The Far Country by

21 August 2014

Call no:
Setting: , ,
Rated :

In Australia Jane and Jack Dorman own a prosperous sheep farm, or station. For the past few years most of the money they earned has gone to pay off loans and debts, but now, for the first time the wool money is all theirs, and its been a good year for selling wool. But Jane is worried about her aunt back in England. Aunt Ethel was the only family member who supported her in her decision to marry an Australian and leave England, they still exchange letters, and in Ethel’s latest she mentioned little things that begin to worry Jane.

Jane is right to worry. The story moves to England and Jennifer, Ethel’s granddaughter, receives a telephone call from her mother asking her to check in on Ethel. When Jennifer does she discovers that Ethel is suffering from starvation and malnutrition. She has been hiding her lack of money from her family and hasn’t asked anyone for help, instead she was selling the furniture and pawning whatever valuables she had.

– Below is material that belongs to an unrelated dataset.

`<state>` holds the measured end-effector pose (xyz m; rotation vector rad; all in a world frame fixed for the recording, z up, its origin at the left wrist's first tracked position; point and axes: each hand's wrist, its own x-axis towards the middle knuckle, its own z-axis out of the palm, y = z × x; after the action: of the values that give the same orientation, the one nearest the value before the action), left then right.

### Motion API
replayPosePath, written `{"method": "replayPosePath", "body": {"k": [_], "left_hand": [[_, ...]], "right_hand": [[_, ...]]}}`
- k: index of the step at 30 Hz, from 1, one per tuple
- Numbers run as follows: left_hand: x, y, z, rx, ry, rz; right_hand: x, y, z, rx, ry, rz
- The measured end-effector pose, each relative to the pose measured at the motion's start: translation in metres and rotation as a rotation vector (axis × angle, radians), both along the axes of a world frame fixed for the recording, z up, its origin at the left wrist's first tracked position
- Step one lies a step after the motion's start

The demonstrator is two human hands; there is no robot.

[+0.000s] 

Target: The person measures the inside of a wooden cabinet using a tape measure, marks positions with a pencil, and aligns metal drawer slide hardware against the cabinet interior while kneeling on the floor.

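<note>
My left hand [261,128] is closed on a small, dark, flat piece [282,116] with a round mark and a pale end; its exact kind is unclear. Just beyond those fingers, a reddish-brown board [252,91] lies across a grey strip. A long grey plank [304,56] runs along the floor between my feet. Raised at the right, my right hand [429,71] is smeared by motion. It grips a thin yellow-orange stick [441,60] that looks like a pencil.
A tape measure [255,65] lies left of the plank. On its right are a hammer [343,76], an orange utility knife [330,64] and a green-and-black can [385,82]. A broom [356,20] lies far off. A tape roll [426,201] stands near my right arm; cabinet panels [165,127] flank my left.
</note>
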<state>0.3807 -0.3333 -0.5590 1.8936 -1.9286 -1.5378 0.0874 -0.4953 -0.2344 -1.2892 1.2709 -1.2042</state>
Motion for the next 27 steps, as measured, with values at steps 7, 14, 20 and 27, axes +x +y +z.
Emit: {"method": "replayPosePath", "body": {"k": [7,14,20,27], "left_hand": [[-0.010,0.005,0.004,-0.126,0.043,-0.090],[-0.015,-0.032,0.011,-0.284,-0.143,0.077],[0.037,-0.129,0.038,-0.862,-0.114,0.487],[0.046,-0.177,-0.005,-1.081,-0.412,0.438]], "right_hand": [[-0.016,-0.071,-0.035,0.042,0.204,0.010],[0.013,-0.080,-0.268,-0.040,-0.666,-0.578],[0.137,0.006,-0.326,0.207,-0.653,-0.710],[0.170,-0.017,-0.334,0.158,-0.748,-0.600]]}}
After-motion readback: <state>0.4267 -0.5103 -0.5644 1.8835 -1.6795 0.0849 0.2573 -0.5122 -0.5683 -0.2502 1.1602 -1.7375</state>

Back in Australia the Dorman’s decide to send Ethel a cheque, but the money comes too late, Ethel knows she is dying and insists that Jennifer take the money and use it herself to leave England and travel to Australia.

Okay, I’ve already spent longer than I wanted recapping the plot, and I haven’t even gotten to Carl Zlinter yet. But you get how a rough idea of how the story starts out.

And those early chapters set in England are utter misery. Wonderfully written, but just plain miserable. Everyone is still living off ration cards, there is no meat, the damn socialists are in power and no one is happy. And the National Health system, which has just been introduced, is destroying the medical profession. People showing up at the doctors asking questions and getting forms filled out! As though they deserved a responsive doctor.

I’m sure there was plenty of hardship in Britain in the years after WWII, but I think that blaming it on the “socialists” and the nationalisation of the health service is part of Shute’s anti-government spiel. Throughout the novel he seems very much of the opinion that if you work hard you will get rewards, and therefore you’ll deserve them. If you don’t get ahead in life then you haven’t been working hard.

His example of this is Australia, where is you get your head down and do the hard graft you’ll be rich. But even there the government is sticking its nose in, making foreign people do 3 years of college in order have their medical qualifications recognised when anyone can see that they’re good hard working people!

But Australia is there to contrast with the grey, wet, cold, crowded, miserable England that Jennifer leaves. Australia is full of open spaces and opportunity. Its warm and sunny, and there is so much land there for the taking.

Yeah, lets not mention the original inhabitants shall we? Because they don’t get a mention at all in this apart from one comment about “blacks” not being in the frame in a postcard. Well, they don’t get to be in frame in this book either.

So, for me, there are a lot of problems with this novel. It’s almost innocent, in a way, how it seems to believe that hard work is enough. But it is a damaging attitude to have, because it ignore the fact that if you start out life with even a little bit of money then you are way ahead of those in poverty, and for many people no amount of hard work will get them out of poverty.

I’m writing a lot about this because it is a huge part of The Far Country, or at least it seemed to take up a huge amount in my reading of it.

There is also the romance, and the wonderful writing. It’s a very easy read, Shute has a very flowing style that just lets the reader keep on reading, even if they don’t agree with everything he says. I suppose I shouldn’t be too hard on Shute, it was the times he lived and wrote in, but for a modern reader I think there are a lot of issues with the book. It didn’t spoil my enjoyment of the book, or at least, I still enjoyed parts of it, but I don’t think it is one I’d be recommending to a lot of people.